• **TASK DETAILS**:
Repeat the data below in full and exactly.
(RAW DATA Opens)
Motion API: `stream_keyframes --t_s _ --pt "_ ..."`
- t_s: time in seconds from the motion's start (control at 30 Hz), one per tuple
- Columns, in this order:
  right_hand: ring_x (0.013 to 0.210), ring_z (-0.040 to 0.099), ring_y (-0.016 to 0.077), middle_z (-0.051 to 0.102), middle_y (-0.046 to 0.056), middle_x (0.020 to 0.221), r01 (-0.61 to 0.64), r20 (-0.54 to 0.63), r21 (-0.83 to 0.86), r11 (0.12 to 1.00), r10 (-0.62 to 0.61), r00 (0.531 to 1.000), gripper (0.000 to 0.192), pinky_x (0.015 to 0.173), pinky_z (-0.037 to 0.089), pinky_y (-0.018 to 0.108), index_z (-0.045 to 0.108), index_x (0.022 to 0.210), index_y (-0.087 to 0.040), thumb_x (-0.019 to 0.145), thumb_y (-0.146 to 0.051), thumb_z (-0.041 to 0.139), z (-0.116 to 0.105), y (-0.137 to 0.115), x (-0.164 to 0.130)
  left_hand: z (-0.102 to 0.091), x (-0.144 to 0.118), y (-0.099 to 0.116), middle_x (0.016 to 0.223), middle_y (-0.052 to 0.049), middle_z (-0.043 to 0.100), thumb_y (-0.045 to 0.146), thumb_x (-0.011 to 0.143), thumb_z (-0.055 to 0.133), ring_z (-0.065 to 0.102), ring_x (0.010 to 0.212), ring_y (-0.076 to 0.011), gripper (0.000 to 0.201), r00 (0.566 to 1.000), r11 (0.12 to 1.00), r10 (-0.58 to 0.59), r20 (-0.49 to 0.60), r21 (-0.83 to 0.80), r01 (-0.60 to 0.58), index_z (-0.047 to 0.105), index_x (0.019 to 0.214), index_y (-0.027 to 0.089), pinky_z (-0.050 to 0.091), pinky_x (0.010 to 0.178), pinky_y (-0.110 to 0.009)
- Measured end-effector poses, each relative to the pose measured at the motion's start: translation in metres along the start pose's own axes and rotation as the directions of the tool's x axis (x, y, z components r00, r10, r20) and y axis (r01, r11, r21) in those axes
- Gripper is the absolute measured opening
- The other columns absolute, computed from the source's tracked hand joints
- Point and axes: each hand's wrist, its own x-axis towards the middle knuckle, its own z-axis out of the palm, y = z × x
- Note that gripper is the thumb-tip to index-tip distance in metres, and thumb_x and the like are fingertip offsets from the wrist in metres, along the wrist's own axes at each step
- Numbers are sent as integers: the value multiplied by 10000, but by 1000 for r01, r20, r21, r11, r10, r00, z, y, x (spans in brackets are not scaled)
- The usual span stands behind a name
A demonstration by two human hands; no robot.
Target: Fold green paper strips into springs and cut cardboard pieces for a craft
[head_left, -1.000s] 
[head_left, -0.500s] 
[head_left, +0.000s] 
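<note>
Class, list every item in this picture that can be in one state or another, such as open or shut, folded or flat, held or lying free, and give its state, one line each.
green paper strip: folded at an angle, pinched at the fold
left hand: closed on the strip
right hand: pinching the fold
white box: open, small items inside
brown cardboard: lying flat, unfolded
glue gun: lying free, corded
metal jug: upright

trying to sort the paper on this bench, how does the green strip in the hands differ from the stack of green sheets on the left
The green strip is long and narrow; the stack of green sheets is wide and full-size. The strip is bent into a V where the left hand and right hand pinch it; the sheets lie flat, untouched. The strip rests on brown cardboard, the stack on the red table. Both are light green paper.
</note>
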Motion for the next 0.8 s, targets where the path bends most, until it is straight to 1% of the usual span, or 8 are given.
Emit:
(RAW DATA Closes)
• **EXERCISE RESULT**:
Motion API: `stream_keyframes --t_s _ --pt "_ ..."`
- t_s: time in seconds from the motion's start (control at 30 Hz), one per tuple
- Columns, in this order:
  right_hand: ring_x (0.013 to 0.210), ring_z (-0.040 to 0.099), ring_y (-0.016 to 0.077), middle_z (-0.051 to 0.102), middle_y (-0.046 to 0.056), middle_x (0.020 to 0.221), r01 (-0.61 to 0.64), r20 (-0.54 to 0.63), r21 (-0.83 to 0.86), r11 (0.12 to 1.00), r10 (-0.62 to 0.61), r00 (0.531 to 1.000), gripper (0.000 to 0.192), pinky_x (0.015 to 0.173), pinky_z (-0.037 to 0.089), pinky_y (-0.018 to 0.108), index_z (-0.045 to 0.108), index_x (0.022 to 0.210), index_y (-0.087 to 0.040), thumb_x (-0.019 to 0.145), thumb_y (-0.146 to 0.051), thumb_z (-0.041 to 0.139), z (-0.116 to 0.105), y (-0.137 to 0.115), x (-0.164 to 0.130)
  left_hand: z (-0.102 to 0.091), x (-0.144 to 0.118), y (-0.099 to 0.116), middle_x (0.016 to 0.223), middle_y (-0.052 to 0.049), middle_z (-0.043 to 0.100), thumb_y (-0.045 to 0.146), thumb_x (-0.011 to 0.143), thumb_z (-0.055 to 0.133), ring_z (-0.065 to 0.102), ring_x (0.010 to 0.212), ring_y (-0.076 to 0.011), gripper (0.000 to 0.201), r00 (0.566 to 1.000), r11 (0.12 to 1.00), r10 (-0.58 to 0.59), r20 (-0.49 to 0.60), r21 (-0.83 to 0.80), r01 (-0.60 to 0.58), index_z (-0.047 to 0.105), index_x (0.019 to 0.214), index_y (-0.027 to 0.089), pinky_z (-0.050 to 0.091), pinky_x (0.010 to 0.178), pinky_y (-0.110 to 0.009)
- Measured end-effector poses, each relative to the pose measured at the motion's start: translation in metres along the start pose's own axes and rotation as the directions of the tool's x axis (x, y, z components r00, r10, r20) and y axis (r01, r11, r21) in those axes
- Gripper is the absolute measured opening
- The other columns absolute, computed from the source's tracked hand joints
- Point and axes: each hand's wrist, its own x-axis towards the middle knuckle, its own z-axis out of the palm, y = z × x
- Note that gripper is the thumb-tip to index-tip distance in metres, and thumb_x and the like are fingertip offsets from the wrist in metres, along the wrist's own axes at each step
- Numbers are sent as integers: the value multiplied by 10000, but by 1000 for r01, r20, r21, r11, r10, r00, z, y, x (spans in brackets are not scaled)
- The usual span stands behind a name
A demonstration by two human hands; no robot.
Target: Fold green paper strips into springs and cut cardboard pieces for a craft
[head_left, -1.000s] 
[head_left, -0.500s] 
[head_left, +0.000s] 
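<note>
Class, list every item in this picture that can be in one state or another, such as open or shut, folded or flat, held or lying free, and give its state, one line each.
green paper strip: folded at an angle, pinched at the fold
left hand: closed on the strip
right hand: pinching the fold
white box: open, small items inside
brown cardboard: lying flat, unfolded
glue gun: lying free, corded
metal jug: upright

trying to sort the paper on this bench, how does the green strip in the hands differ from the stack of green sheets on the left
The green strip is long and narrow; the stack of green sheets is wide and full-size. The strip is bent into a V where the left hand and right hand pinch it; the sheets lie flat, untouched. The strip rests on brown cardboard, the stack on the red table. Both are light green paper.
</note>
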Motion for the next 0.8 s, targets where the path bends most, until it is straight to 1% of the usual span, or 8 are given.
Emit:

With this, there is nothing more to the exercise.